### Prompt
What you produce should be every line from the data that includes "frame".

### Provided material
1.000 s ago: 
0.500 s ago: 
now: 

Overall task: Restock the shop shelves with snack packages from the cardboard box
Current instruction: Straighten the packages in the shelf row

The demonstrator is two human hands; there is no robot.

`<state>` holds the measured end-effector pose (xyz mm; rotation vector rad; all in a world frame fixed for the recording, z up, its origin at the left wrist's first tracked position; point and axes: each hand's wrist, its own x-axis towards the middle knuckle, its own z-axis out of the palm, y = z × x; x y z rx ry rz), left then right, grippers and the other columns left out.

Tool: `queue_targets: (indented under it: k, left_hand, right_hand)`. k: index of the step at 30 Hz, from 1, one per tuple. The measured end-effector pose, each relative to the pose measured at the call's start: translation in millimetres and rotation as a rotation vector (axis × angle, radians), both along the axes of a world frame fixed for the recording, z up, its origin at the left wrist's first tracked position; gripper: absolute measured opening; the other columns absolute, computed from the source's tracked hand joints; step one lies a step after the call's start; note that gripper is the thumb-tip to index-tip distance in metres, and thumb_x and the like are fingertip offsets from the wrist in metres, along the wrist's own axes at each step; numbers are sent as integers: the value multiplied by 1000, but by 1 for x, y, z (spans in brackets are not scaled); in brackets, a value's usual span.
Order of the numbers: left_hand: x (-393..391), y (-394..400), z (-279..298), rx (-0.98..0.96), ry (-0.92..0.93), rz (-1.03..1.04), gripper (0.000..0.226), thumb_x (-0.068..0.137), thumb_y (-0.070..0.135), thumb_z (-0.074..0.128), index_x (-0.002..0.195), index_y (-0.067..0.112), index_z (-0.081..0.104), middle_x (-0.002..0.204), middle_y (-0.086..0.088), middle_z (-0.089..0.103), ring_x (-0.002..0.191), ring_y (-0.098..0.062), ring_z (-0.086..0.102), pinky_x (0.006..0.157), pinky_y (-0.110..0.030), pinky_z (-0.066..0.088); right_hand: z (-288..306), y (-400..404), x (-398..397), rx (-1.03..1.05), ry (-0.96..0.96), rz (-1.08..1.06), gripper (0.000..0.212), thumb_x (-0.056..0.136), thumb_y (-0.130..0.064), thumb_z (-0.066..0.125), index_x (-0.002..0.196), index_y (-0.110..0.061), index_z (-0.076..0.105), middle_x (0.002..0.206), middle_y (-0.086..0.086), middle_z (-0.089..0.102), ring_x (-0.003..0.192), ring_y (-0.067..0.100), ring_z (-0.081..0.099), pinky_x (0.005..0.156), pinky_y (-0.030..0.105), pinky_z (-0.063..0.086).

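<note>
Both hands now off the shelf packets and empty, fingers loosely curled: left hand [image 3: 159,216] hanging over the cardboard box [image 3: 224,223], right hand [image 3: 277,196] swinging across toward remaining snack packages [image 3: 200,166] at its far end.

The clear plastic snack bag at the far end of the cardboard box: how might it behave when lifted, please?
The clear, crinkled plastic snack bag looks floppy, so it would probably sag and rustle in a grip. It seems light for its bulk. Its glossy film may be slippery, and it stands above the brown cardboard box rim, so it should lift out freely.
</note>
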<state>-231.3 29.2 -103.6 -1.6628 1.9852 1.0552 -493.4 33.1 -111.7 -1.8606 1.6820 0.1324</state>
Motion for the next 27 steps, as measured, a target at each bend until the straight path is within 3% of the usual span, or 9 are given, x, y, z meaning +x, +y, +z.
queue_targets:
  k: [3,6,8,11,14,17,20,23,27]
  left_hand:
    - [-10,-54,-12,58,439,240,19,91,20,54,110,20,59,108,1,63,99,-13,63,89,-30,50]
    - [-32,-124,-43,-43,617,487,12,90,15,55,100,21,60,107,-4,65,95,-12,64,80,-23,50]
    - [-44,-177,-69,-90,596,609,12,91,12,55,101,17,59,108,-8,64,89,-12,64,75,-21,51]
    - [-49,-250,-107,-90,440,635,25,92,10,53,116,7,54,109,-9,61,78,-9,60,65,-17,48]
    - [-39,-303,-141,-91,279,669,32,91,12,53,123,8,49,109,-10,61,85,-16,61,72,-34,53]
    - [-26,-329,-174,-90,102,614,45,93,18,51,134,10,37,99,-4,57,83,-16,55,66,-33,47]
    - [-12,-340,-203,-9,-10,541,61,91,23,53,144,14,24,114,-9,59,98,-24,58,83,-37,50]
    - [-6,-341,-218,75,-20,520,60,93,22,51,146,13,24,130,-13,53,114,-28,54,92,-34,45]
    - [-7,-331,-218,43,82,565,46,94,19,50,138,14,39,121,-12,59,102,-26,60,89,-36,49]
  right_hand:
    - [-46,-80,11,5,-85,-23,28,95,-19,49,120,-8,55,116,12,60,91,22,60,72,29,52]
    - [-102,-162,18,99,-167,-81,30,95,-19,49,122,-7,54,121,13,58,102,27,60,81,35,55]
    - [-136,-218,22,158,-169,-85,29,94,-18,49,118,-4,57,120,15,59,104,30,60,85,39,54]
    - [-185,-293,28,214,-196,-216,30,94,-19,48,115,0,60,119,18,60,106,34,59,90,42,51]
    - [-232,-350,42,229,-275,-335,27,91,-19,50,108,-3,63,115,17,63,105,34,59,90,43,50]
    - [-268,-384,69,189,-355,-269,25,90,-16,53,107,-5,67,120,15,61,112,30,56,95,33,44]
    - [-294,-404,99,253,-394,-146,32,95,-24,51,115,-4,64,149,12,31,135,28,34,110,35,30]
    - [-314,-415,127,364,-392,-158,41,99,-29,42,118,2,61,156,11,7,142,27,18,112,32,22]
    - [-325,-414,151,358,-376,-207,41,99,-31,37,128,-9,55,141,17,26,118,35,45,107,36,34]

### Solution to this exercise
`<state>` holds the measured end-effector pose (xyz mm; rotation vector rad; all in a world frame fixed for the recording, z up, its origin at the left wrist's first tracked position; point and axes: each hand's wrist, its own x-axis towards the middle knuckle, its own z-axis out of the palm, y = z × x; x y z rx ry rz), left then right, grippers and the other columns left out.
Tool: `queue_targets: (indented under it: k, left_hand, right_hand)`. k: index of the step at 30 Hz, from 1, one per tuple. The measured end-effector pose, each relative to the pose measured at the call's start: translation in millimetres and rotation as a rotation vector (axis × angle, radians), both along the axes of a world frame fixed for the recording, z up, its origin at the left wrist's first tracked position; gripper: absolute measured opening; the other columns absolute, computed from the source's tracked hand joints; step one lies a step after the call's start; note that gripper is the thumb-tip to index-tip distance in metres, and thumb_x and the like are fingertip offsets from the wrist in metres, along the wrist's own axes at each step; numbers are sent as integers: the value multiplied by 1000, but by 1 for x, y, z (spans in brackets are not scaled); in brackets, a value's usual span.

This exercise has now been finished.